* Task requirements
A verbatim copy of the data is wanted, minus any picture in it.

* The data
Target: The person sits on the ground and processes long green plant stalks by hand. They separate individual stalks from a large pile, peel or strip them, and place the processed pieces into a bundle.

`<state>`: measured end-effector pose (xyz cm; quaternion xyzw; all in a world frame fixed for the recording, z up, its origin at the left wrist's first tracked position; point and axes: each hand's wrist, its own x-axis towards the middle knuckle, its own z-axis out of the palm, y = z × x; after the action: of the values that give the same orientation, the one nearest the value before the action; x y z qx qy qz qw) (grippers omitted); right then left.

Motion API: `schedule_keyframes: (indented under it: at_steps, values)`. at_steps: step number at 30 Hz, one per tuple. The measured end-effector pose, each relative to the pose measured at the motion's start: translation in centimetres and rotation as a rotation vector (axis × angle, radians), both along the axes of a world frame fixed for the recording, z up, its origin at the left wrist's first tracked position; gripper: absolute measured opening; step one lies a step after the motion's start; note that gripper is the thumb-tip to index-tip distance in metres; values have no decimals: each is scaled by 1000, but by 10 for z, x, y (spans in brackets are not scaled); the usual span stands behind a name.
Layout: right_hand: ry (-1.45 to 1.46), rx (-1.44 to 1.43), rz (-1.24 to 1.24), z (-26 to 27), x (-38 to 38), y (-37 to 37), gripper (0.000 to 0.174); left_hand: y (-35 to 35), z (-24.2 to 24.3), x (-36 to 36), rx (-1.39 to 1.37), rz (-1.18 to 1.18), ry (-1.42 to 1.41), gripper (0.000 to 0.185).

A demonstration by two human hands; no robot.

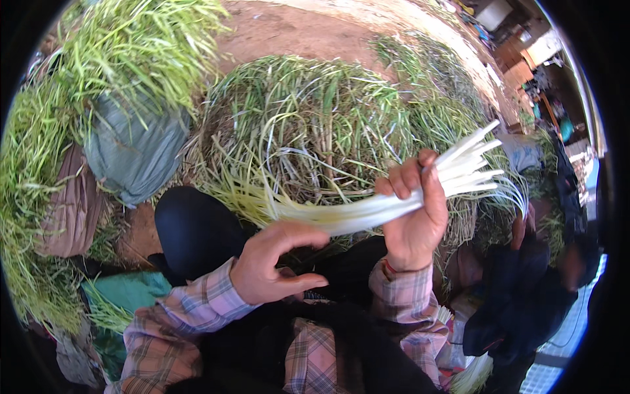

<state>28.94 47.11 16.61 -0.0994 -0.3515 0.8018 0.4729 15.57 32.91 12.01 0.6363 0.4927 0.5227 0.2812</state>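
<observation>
My right hand (416,214) is closed around a bunch of long white-stemmed greens (344,216). The white cut ends fan out to the upper right past my fingers, while the yellow-green leaves trail left over the pile in front of me. Just below the middle of the bunch, my left hand (278,261) is curved with thumb and fingers apart and nothing between them. It is slightly blurred, and whether its fingertips touch the stems I cannot tell. A large heap of loose green and dried leaves (315,123) lies before my knees.
A grey-green sack (133,147) with greens on top and a brown sack (71,207) stand at left, above a green bag (128,290). At right, a person in dark clothing (512,295) sits close by, a hand (521,226) near thin white strands. More white-stemmed greens (472,377) lie at lower right.
</observation>
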Motion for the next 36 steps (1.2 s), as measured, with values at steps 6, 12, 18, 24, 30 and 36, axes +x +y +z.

* Completed task
Target: The person sits on the ground and processes long green plant stalks by hand. They separate individual stalks from a large pile, peel or strip them, and place the processed pieces into a bundle.

`<state>`: measured end-effector pose (xyz cm; quaternion xyzw; all in a world frame fixed for the recording, z up, its origin at the left wrist's first tracked position; point and axes: each hand's wrist, its own x-axis towards the middle knuckle, its own z-axis out of the palm, y = z × x; after the action: of the values that give the same orientation, the one nearest the value before the action; x y z qx qy qz qw) (grippers omitted); right then left.

Motion API: `schedule_keyframes: (indented under it: at_steps, values)`. at_steps: step number at 30 Hz, one per tuple. The measured end-effector pose, each relative to the pose measured at the motion's start: translation in centimetres and rotation as a rotation vector (axis × angle, radians), both along the axes of a world frame fixed for the recording, z up, its origin at the left wrist's first tracked position; gripper: absolute measured opening; step one lies a step after the motion's start; note that gripper is the thumb-tip to index-tip distance in metres; values have no decimals: each is scaled by 1000, but by 10 for z, x, y (spans in brackets are not scaled); the usual span stands behind a name.
Layout: right_hand: ry (-1.45 to 1.46), rx (-1.44 to 1.43), rz (-1.24 to 1.24), z (-26 to 27), x (-38 to 38), y (-37 to 37), gripper (0.000 to 0.174); left_hand: y (-35 to 35), z (-24.2 to 24.3), x (-36 to 36), rx (-1.39 to 1.37), rz (-1.18 to 1.18), ry (-1.42 to 1.41), gripper (0.000 to 0.185).

A demonstration by two human hands; no robot.


<state>28.94 47.11 16.61 -0.0994 -0.3515 0.8018 0.4729 15.57 32.91 12.01 0.6363 0.4927 0.5227 0.2812</state>
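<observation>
My right hand (416,214) is closed around a bunch of long white-stemmed greens (344,216). The white cut ends fan out to the upper right past my fingers, while the yellow-green leaves trail left over the pile in front of me. Just below the middle of the bunch, my left hand (278,261) is curved with thumb and fingers apart and nothing between them. It is slightly blurred, and whether its fingertips touch the stems I cannot tell. A large heap of loose green and dried leaves (315,123) lies before my knees.
A grey-green sack (133,147) with greens on top and a brown sack (71,207) stand at left, above a green bag (128,290). At right, a person in dark clothing (512,295) sits close by, a hand (521,226) near thin white strands. More white-stemmed greens (472,377) lie at lower right.
</observation>
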Motion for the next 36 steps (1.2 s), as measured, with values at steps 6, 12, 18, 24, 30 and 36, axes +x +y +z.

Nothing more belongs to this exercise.